A second older study also evaluated Oleyl-diamine dioleate in the bacterial reverse mutation according to OECD 471. In this study the evaluation was performed on S. typhimurium strains TA1535, TA1537, TA1538, TA98, and TA100, in two independent experiments, with and without a S9-mix from Aroclor 1254 induced rat liver microsomes. Both experiments were performed according to the direct plate incorporation method. Each strain was exposed to five dose-levels 5000, 1500, 500, 150, and 50 µg/plate of the test item, and a solvent control, with three plates/dose-level.

Oleyl diamine, dioleate was found to be slightly toxic towards the tester strains at the highest dose level. No substantial increases in revertant colony numbers of any of the five tester strains were observed, either in the presence or absence of metabolic activation (S-9 mix).

 

Oleyl-diamine dioleate was recently assessed for its potential to induce gene mutations at the thymidine kinase (TK) locus in L5178Y mouse lymphoma cells according to OECD 476 guidelines and in compliance to GLP. The test was performed in two independent experiments in the absence and presence of S9-mix (rat liver S9-mix induced by a combination of phenobarbital and ß-naphthoflavone). Oleyl diamine, dioleate precipitated in the exposure medium at a test substance concentration of 100 µg/ml. Oleyl-diamine dioleate was tested beyond the limit of the solubility to obtain adequate cytotoxicity data.

In the first experiment, Oleyl-diamine dioleate was tested up to concentrations of 4 and 45 µg/ml for 3 hours with and without S9-mix. Oleyl diamine, dioleate was tested up to cytotoxic levels of 18 and 19% in the absence and presence of S9-mix, respectively.

In the second experiment, Oleyl-diamine dioleate was tested up to concentrations of 3.5 and 50 µg/ml, in the absence and presence of S9-mix. The incubation times were 24 hours and 3 hours for incubations in the absence and presence of S9-mix, respectively. Oleyl-diamine dioleate was tested up to cytotoxic levels of 3 and 17% in the absence and presence of S9-mix, respectively.

The positive and negative controls showed acceptable response.
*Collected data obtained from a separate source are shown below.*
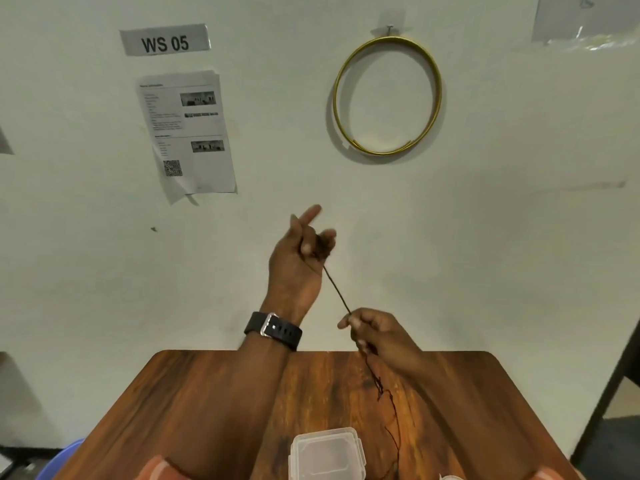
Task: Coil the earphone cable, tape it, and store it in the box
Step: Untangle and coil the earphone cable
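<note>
Pale wall fills your view, and at eleven o'clock a grey sign (165, 40) reads "WS 05" above a printed sheet (188, 133) whose text is too small to read. At one o'clock a gold hoop (387, 95) hangs on a nail. Your wooden tabletop (214, 403) sits at six, clear plastic box (327, 453) at its near edge. Your left hand (299, 261) pinches the dark earphone cable (337, 291) up high; your right hand (375, 332) grips it lower, the slack trailing onto the wood.
</note>
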`<state>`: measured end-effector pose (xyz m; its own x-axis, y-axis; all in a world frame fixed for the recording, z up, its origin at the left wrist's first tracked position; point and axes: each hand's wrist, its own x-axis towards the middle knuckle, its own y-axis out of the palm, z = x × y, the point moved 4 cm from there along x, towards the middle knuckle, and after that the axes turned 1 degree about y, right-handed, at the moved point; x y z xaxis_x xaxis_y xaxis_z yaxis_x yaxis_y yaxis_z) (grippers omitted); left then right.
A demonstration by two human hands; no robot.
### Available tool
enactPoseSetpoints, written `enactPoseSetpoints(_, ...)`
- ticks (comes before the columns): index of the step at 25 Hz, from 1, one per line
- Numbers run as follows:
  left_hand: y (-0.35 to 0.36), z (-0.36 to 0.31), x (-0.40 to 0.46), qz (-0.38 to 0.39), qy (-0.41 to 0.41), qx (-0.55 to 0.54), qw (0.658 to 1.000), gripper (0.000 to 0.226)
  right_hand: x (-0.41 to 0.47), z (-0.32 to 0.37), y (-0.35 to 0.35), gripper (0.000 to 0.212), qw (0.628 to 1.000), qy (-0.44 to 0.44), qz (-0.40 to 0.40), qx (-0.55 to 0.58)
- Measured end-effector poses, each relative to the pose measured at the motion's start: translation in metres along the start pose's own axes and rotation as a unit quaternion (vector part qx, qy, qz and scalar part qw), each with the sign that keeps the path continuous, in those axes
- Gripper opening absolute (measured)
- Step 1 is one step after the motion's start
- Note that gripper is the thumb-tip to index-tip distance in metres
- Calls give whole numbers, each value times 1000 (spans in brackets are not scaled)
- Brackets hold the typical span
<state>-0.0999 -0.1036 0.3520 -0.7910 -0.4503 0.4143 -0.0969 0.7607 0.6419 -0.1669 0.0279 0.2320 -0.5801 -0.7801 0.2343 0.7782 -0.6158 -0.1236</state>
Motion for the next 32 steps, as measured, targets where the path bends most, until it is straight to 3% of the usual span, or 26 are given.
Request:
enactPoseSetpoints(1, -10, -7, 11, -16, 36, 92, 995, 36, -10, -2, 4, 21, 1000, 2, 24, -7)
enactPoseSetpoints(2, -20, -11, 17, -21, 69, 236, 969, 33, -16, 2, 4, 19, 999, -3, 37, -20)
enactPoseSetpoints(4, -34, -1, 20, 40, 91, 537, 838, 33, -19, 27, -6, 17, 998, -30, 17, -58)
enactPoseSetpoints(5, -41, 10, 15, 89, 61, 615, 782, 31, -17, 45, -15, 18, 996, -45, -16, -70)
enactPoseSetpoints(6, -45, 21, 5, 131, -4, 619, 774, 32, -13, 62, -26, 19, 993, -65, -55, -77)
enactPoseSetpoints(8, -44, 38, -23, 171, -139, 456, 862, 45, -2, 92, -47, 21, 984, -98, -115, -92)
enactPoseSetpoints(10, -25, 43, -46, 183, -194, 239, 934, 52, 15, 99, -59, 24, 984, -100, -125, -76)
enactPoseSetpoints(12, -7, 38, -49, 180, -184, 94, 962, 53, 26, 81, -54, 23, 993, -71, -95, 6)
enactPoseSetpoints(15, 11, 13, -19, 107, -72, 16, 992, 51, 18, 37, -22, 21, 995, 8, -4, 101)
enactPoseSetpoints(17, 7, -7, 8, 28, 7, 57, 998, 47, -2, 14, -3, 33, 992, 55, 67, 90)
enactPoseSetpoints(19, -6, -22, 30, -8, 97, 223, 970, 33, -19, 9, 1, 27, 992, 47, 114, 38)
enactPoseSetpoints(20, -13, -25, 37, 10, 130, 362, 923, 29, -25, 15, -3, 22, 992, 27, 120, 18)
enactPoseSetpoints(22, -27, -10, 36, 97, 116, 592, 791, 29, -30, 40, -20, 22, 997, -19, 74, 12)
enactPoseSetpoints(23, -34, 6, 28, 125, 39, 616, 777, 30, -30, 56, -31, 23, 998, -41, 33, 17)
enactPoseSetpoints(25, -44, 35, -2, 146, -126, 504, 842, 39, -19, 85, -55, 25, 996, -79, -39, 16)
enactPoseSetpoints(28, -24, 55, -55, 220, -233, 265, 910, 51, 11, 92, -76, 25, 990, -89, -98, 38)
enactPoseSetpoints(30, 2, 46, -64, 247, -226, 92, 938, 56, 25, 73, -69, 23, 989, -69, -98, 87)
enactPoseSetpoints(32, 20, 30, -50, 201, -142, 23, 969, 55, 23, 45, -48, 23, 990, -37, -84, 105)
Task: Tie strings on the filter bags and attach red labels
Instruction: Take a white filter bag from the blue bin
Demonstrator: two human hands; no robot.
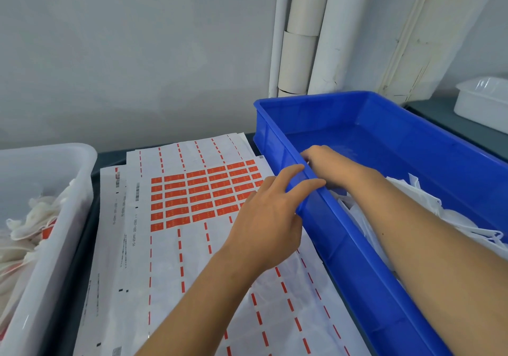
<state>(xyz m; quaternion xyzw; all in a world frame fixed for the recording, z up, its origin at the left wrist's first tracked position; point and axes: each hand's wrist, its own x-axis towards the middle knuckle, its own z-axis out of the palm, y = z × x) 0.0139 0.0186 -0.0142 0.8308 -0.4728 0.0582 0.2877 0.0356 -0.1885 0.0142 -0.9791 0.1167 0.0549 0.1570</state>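
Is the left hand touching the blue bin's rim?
Touching. In the head view the left hand lies against the near rim of the blue bin, its straight fingers resting over the edge.

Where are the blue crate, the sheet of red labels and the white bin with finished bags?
blue crate (324,234): head view, on its near left wall.
sheet of red labels (203,196): head view, on the block of red labels.
white bin (63,218): head view, on its right wall.

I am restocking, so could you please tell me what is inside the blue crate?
White filter bags are piled at the blue crate's near end; its far floor is bare. The right hand and forearm cover some.
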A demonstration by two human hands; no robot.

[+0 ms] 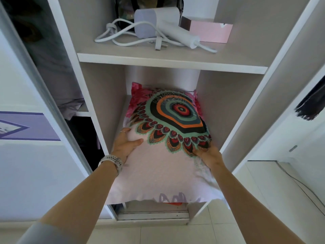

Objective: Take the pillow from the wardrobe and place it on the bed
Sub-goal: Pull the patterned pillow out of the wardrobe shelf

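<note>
A pale pink pillow [158, 166] with a bright peacock-feather print lies in the middle compartment of the white wardrobe [98, 95], its near end hanging out over the shelf edge. My left hand [125, 143] grips the pillow's left side, thumb on top and fingers tucked under the edge. My right hand [208, 154] grips the right side, fingers pressed into the printed part. Both arms reach in from below. The bed is out of view.
On the shelf above lie a white hair dryer [158, 23] with its coiled cord and a pink box [209, 29]. Clothes hang in the left compartment [58, 76]. A sliding door [26, 138] stands at left. Tiled floor [167, 235] lies below.
</note>
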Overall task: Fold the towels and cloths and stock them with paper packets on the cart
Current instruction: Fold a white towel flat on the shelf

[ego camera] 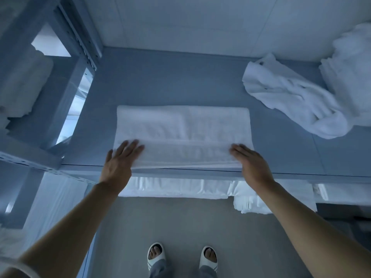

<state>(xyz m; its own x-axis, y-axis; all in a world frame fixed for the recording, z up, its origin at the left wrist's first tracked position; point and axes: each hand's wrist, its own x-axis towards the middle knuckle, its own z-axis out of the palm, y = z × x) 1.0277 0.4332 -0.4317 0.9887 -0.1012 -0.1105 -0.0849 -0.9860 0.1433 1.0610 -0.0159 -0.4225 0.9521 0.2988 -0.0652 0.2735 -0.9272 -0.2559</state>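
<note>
A white towel (182,133), folded into a long rectangle, lies flat on the grey shelf surface (164,81) near its front edge. My left hand (120,159) rests flat on the towel's near left corner, fingers spread. My right hand (251,161) lies flat on the near right corner, fingers together. Neither hand grips the cloth. A crumpled pile of unfolded white towels (297,99) sits at the right back of the same surface.
A metal shelving rack (66,81) stands at the left with folded white linen (22,85) on it. More white folded linen (176,187) lies on the shelf below the front edge. A white wall rises behind. My sandalled feet stand on the grey floor.
</note>
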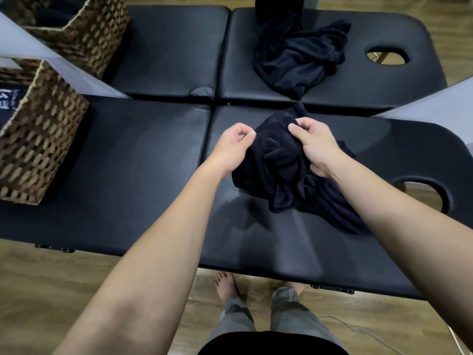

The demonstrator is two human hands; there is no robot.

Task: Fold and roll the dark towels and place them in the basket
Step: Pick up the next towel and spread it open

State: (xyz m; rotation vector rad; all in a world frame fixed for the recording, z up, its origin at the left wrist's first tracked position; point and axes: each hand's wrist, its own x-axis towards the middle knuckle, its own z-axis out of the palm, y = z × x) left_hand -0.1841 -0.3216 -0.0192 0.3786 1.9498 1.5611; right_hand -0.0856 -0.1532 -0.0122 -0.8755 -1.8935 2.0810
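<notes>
On the bench (128, 175) our hands, left (231, 149) and right (313, 144), pinch the crumpled dark towel (281, 175) to spread it, wicker basket (38, 139) at nine o'clock.

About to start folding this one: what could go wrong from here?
The dark towel is bunched between the left hand and right hand, so a corner may be hard to find. Its lower end lies near the table edge and could slide off. The basket sits far left, so a roll might loosen while carried.
</notes>
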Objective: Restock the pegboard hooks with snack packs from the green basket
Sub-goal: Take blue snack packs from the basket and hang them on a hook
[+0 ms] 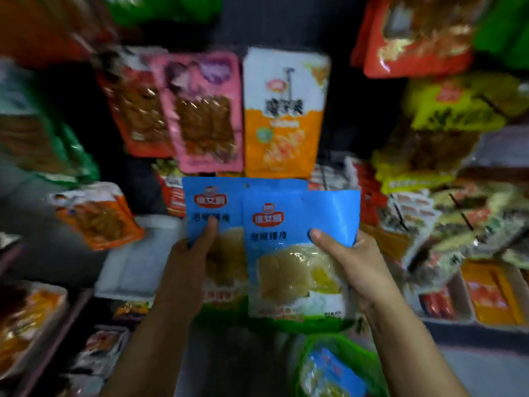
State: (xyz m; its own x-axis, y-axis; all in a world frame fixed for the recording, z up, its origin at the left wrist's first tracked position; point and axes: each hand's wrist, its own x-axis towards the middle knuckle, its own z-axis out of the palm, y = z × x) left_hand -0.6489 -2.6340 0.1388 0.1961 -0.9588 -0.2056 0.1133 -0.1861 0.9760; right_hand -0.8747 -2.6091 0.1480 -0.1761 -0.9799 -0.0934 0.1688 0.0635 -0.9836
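White tray [134,262] low left of centre; orange packet [98,214] just above its left end; boxed orange packs [492,296] well right of tray.

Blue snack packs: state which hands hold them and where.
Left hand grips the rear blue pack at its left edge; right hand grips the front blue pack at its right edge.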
In both experiments, Oleyl-diamine dioleate did not induce a significant increase in the mutation frequency with or without S9-mix.

 

Oleyl-diamine dioleate was further evaluated for possible clastogenicity and aneugenicity in an in vitro micronucleus assay in cultured peripheral human lymphocytes (with independent repeat) in the presence and absence of a metabolic activation system. The study was performed according to OECD 487 and in compliance to GLP. The results of the positive and negative controls indicate that the conditions of the test were adequate.

Oleyl diamine, dioleate did not induce a statistically significant or biologically relevant increase in the number of mono- and binucleated cells with micronuclei in the absence and presence of S9-mix, in either of the two independently repeated experiments.

Justification for classification or non-classification

For each endpoint bacterial mutagenicity, mammalian mutagenicity and mammalian clastogenicity a GLP compliant study is available. None of the studies indicate a potential concern for genotoxicity for Oleyl-diamine dioleate. Consequently, Oleyl-diamine dioleate need not be classified for genotoxicity.